Bergstein, A. (2013). Transcending the Caesura: Reverie, Dreaming and Counter-Dreaming . Int. J. Psycho-Anal., 94(4):621-644
———-. (2014a). DÉPASSER LA CÉSURE: RÊVERIE, CAPACITÉ DE RÊVER ET DE CONTRE-RÊVER. L’Anneé Psychanal. Int., 2014:113-140
———-. (2014b). Beyond the Spectrum: Fear of Breakdown, Catastrophic Change and the Unrepressed Unconscious.
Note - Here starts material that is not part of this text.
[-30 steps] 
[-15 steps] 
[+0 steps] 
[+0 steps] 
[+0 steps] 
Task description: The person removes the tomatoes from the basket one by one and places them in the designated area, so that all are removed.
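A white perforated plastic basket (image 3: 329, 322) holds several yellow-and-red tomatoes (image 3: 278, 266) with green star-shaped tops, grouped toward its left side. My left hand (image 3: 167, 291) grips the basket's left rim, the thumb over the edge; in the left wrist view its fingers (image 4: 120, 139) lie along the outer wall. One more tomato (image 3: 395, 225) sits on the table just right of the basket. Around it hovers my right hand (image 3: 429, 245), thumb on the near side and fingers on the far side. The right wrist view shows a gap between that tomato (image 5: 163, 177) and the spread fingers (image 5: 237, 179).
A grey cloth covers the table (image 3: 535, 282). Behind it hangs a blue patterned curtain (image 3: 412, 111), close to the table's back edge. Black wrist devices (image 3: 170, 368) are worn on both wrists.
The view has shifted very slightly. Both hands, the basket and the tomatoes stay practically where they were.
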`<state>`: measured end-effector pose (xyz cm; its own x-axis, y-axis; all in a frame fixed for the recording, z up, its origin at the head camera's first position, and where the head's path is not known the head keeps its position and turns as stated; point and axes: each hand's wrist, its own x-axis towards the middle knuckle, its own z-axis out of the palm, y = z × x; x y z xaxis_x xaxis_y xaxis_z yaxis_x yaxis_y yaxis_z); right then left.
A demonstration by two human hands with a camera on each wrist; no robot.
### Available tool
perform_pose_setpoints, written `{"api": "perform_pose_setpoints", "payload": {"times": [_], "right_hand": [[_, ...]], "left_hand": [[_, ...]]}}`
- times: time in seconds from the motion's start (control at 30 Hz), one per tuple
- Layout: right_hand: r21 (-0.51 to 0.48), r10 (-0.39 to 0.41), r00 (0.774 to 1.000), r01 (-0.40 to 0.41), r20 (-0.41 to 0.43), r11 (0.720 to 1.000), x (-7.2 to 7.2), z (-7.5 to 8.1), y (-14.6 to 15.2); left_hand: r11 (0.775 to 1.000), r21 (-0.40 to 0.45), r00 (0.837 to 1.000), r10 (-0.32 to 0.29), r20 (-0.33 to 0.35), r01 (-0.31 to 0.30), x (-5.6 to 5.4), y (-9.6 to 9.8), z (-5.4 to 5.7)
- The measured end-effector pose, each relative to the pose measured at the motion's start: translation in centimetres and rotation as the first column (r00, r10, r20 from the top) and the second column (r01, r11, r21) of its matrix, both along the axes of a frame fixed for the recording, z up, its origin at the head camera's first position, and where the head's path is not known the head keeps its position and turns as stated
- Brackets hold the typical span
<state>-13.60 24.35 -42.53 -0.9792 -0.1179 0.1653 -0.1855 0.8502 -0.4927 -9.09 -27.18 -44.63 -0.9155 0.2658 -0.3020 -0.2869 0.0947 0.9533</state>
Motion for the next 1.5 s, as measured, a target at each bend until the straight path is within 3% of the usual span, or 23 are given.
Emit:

Rivista Psicoanal., 60(4):847-868
Bion, W. (2005). The Italian Seminars. London: Karnac
Levine, H. (2013). “The colourless canvas: representation, therapeutic action, and the creation of mind.” In: H. Levine, G. Reed, D. Scarfone, eds, Unrepresented States and the Constructon of Meaning. Clinical and Theoretical Contributions (pp. 42-71). London: Karnac
Avner Bergstein is a training and supervising psychoanalyst with the Israel Psychoanalytic Society. He maintains a private practice with adults, adolescents and children and has worked for some years at a kindergarten for children with autism. As the author of numerous papers and book chapters elaborating on the clinical implications of the writings of Meltzer and Bion, he conducts seminars focusing on primitive mental states. His papers have been translated into German, French, Spanish and Portuguese. He has also translated and co-edited the Hebrew translation of a number of psychoanalytic books, including works by Bion, Tustin and Ogden. Writing in a clear and lucid manner, Avner Bergstein integrates Bion’s sometimes highly theoretical thinking with everyday clinical practice, to facilitate his dense and condensed formulations and make them clinically accessible and useful. His first book, Bion and Meltzer’s Expeditions into Unmapped Mental Life: Beyond the Spectrum in Psychoanalysis (Routledge, 2018) is written for psychoanalysts and psychoanalytically oriented psychotherapists who are attracted to Bion and Meltzer’s radical thinking.
Learning Objectives:
Participants will:
- acquire further understanding of some of W.R. Bion’s crucial concepts
- expand their capacity to get in touch with unrepresentable states of mind;
- acquire further understanding of the relationship between unmentalized, indigestible emotional experience and psycho-somatic complaints;
- acquire psychoanalytic tools for thinking and working with violence.